Kurio Watch Glow Packs a Kid’s Flight with Fun

Limit screen time by limiting screen size, but don’t sacrifice entertainment.

December 16, 2019
Kurio Watch
The Kurio Watch offers kids more than 25 apps and games, including a camera for selfies with creative filters. KD Interactive

Choosing the right tablet or smart device for your child doesn’t have to be a difficult process, but you should consider as many options as possible. Even as tablets evolve and become smaller and thinner, carrying multiple devices can be troublesome when you’re trying to maximize the space in your backpack or duffle, especially when you have different cords and accessories to pack.

But the children must be entertained, no matter the length of your flight and/or car ride, and especially when you’re waiting for a table at your favorite all-inclusive resort’s signature restaurant (or food is taking a little longer than usual to arrive and a day in the sun is taking its toll on your child’s temper). With this in mind, I was happy to put the Kurio Watch Glow on my son’s wrist and use it to teach him how to tell time, in addition to playing a variety of games.

Just How Smart Can a Child’s Smartwatch Be?

Seeing as I still don’t use half the apps and features available to my Apple Watch, I was hesitant to give my four-year-old son a device that he might not fully use. My son’s as curious as the next kid, and he loves to play games on his iPad, but I feared he might turn on the Kurio Watch Glow’s camera feature and just take selfies from takeoff to landing (not that it would be the worst way to distract him, but I hope for educational fulfillment when possible). But with 25 apps and games offered in this funky blue watch, we’d at least have the chance to play together.


Fortunately, as much as he loved using the camera and playing with the photo filter and Frames app, he was all about playing My Little Dragon and Pirates Battle. And I had a great time pretending he was listening to and learning from my real pirates of the Caribbean stories—which are probably 50 percent accurate, but certainly fun—while he played. It also helped make him obsessed with Tic Tac Toe, which is one of the most important strategy games a child can ever learn. (I might be overselling that, but I’m old fashioned.)

Best of all, if you have multiple children, they can voice message each other through their watches, and even share photos and emoji. So, when they suddenly burst into laughter, you’ll know they’re making fun of you in their own private chat bubble.

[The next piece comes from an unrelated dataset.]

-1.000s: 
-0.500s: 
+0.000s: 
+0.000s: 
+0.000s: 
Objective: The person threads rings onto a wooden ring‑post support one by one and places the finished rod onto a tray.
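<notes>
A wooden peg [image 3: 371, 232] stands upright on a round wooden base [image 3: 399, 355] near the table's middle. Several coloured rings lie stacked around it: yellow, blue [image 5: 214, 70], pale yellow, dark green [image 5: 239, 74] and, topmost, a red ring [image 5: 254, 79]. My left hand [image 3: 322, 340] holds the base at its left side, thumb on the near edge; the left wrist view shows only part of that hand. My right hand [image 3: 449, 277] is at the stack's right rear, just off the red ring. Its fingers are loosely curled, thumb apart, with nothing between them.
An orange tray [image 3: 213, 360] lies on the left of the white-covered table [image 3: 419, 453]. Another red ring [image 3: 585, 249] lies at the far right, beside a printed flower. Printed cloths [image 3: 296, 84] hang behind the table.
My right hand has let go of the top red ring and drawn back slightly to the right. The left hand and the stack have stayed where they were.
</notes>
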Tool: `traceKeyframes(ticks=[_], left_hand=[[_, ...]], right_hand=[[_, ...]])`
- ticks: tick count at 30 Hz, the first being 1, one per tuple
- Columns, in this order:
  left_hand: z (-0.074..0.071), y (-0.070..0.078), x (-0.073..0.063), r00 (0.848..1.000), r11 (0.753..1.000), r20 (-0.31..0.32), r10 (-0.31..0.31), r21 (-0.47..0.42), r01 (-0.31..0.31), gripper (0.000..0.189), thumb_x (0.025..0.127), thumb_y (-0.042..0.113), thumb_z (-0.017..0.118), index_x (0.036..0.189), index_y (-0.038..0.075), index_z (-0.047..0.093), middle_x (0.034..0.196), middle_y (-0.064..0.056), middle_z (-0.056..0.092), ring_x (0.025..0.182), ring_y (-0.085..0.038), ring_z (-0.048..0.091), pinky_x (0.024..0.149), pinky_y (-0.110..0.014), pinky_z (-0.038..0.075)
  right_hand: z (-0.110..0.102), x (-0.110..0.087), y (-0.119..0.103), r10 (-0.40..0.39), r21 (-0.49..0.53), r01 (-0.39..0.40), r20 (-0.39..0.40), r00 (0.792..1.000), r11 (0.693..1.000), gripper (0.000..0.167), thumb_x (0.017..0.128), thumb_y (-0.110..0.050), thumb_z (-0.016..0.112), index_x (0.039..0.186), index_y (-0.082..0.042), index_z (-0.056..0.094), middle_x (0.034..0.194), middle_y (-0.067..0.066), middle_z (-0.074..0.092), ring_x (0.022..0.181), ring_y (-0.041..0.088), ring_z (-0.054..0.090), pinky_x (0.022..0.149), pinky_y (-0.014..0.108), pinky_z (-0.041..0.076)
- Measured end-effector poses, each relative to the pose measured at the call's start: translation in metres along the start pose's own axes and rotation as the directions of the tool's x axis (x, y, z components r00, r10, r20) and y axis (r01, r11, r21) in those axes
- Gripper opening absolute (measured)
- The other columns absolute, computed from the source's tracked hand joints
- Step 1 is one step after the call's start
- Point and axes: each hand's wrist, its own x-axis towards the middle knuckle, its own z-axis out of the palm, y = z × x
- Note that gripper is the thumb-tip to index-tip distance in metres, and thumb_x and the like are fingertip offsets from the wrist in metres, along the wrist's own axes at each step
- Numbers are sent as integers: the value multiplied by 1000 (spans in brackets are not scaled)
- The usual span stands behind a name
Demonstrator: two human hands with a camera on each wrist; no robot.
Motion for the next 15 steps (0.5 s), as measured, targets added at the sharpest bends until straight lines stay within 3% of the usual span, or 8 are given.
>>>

But a Smart Watch for a Kid? That’s a Risky Investment

One of the things I really appreciate about trying kids’ products with my son is discovering what he likes and mapping out a path forward. Available in blue or pink, Kurio Watch Glow is great because it’s packed with apps and games, but it’s also built with crazy kid strength in mind. You know how it is—your kid weighs less than 40 lbs. but has all the power of a small nuclear bomb when it comes to handling toys, and so he can’t believe his Paw Patrol remote control car didn’t survive being thrown down the driveway.


Kurio Watch Glow’s strap and case are built to take a beating but won’t irritate your child’s skin, and it was designed with a scratch-resistant and splash-proof screen, because you never know what’s going to happen. One time my son got water all over his iPad case and he didn’t have a drink anywhere near him (and that obviously led to another kind of panic). Kids are unpredictable in so many ways, but that just means they’re the ultimate product testers.

The Thing I Love Most

My son is an artist who loves to view his own work, which means that my phone is packed with his many, many similar selfies, and I will face the ultimate wrath should I ever delete them. What’s so great about Kurio Watch Glow, in addition to showing off my unparalleled Tic Tac Toe dominance, is that I can easily transfer the device’s data to my computer at home, so all of his filtered selfies are forever protected.

That’s great for keeping him happy now and humiliating him in high school with endless slide shows.